When I first got sick, I was isolated. I fell into a deep depression and stayed in my bed for months. I became an absent parent, significant other, daughter, and friend. It was difficult for me because I am dealing with so many different things all at once and don’t understand why this is happening to me. All I can think of is, it’s just not fair. For awhile I would only show the good parts of my life, because with social media that's just what people do.
I suffered in silence while I watched my world begin to crumble. I worry about death...a lot more than I should. Because I have coded a couple of times a few months ago. I was revived, scared, and lost.I had a blood clot to the main artery in my right lung and it was not dispersing. The doctors could not find where it was coming from.After much testing, come to find out that I have a blood clotting disorder. That leaves me to take blood thinners for the rest of my life and having to be cautious with bleeding, bruising, and vitamin K intake.
With my POTS lately I feel I have had more flare ups lately. I’m scared often when I pass out. My greatest fear is my kids finding me the one time I pass out and not wake back up. Why is this happening to me? Why am I on so many heart medications that give severe side effects and I’m still having the same problems for why I’m prescribed them? Why do I have dystonia and spasmodic torticollis? Why am I being told over and over that I have autoimmune and chronic inflammation, but no answers as to why? Why am I always in pain and gasping for air? Why me?! To be completely honest.... The way I see the world compared to others without a chronic illness, isn’t much different. Everyone has struggles. Everyone has worries and things they think about constantly. I’ve never met anyone that was perfect, have you?

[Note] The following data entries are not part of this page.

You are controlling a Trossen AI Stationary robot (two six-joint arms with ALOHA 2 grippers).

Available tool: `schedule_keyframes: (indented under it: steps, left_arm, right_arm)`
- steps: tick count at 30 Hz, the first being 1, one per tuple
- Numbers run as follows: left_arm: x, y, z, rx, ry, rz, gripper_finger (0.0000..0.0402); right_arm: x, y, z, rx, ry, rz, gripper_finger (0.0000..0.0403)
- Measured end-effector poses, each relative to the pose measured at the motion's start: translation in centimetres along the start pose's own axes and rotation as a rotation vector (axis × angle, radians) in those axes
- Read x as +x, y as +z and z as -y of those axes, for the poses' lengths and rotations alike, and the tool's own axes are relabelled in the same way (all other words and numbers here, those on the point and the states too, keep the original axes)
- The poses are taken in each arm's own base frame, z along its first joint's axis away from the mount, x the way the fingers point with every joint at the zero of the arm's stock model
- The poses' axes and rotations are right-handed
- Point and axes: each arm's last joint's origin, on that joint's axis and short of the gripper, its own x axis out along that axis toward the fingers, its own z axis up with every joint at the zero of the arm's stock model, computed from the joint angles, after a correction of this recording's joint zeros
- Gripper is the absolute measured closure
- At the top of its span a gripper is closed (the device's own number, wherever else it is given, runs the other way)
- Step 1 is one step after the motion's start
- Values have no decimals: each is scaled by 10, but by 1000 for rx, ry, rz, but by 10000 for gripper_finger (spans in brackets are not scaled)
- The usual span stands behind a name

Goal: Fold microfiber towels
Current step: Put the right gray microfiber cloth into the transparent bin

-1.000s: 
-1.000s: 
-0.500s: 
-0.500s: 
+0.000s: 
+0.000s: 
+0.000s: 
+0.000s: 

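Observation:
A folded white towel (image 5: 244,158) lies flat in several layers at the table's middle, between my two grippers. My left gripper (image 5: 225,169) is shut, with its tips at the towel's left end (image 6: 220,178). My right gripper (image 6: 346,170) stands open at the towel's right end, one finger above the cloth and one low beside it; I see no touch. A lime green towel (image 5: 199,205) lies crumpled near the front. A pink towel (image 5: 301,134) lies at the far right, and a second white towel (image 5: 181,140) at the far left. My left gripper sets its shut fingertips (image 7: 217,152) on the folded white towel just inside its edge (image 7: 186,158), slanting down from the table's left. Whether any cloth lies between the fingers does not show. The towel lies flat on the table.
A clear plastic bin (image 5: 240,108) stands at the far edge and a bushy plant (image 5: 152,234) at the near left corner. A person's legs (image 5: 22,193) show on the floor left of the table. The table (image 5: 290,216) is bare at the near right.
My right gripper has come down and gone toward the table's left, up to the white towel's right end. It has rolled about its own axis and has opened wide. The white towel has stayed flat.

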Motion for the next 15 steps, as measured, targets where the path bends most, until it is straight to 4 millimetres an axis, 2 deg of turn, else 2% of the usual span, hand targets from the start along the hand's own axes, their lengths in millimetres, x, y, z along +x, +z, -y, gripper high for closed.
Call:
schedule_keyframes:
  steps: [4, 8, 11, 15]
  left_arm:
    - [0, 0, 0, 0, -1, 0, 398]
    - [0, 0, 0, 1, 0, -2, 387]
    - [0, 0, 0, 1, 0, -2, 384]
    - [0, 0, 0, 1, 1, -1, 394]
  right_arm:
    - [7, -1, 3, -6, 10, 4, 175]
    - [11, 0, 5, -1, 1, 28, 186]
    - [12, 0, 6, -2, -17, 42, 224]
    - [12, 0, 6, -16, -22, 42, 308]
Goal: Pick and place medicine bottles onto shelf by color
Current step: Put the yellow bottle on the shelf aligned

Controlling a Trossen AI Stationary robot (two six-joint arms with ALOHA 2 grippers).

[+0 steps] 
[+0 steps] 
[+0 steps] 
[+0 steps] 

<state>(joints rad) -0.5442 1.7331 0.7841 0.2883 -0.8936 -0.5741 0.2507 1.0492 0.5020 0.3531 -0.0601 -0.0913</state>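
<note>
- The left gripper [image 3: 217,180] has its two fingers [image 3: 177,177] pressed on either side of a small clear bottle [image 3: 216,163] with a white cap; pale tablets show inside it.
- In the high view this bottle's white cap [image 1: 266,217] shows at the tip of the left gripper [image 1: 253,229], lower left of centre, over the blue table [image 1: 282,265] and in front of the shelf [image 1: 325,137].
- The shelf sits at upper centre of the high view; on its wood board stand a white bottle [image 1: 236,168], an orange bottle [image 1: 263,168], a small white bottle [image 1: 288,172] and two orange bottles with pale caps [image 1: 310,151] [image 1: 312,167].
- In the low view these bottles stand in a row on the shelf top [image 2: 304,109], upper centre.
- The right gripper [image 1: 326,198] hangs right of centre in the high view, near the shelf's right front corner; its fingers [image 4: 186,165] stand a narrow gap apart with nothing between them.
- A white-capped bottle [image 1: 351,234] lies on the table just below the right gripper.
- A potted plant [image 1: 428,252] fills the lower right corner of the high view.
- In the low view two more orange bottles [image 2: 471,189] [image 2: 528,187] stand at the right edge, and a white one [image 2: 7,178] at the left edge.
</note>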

Add on the outside stressors in the world to every day life and symptoms, it is one chaotic thought at a time. I am depressed, stressed, have so much anxiety, and my mental health is not being cared for the way I should be taking care of myself. In the summer my symptoms worsen with Lupus, and I guess that is why everything else likes to go haywire. Some days I feel as if it's just me in my own little corner of the world. No one truly can understand or fathom what people with chronic illnesses battle day to day. There are some days I feel like I can conquer and some days I simply just can't. Knowing that there is a community dedicated to us with support, is incredible. I have met so many people through IWM and beyond grateful that during these times, I have some place I can go when I need it most.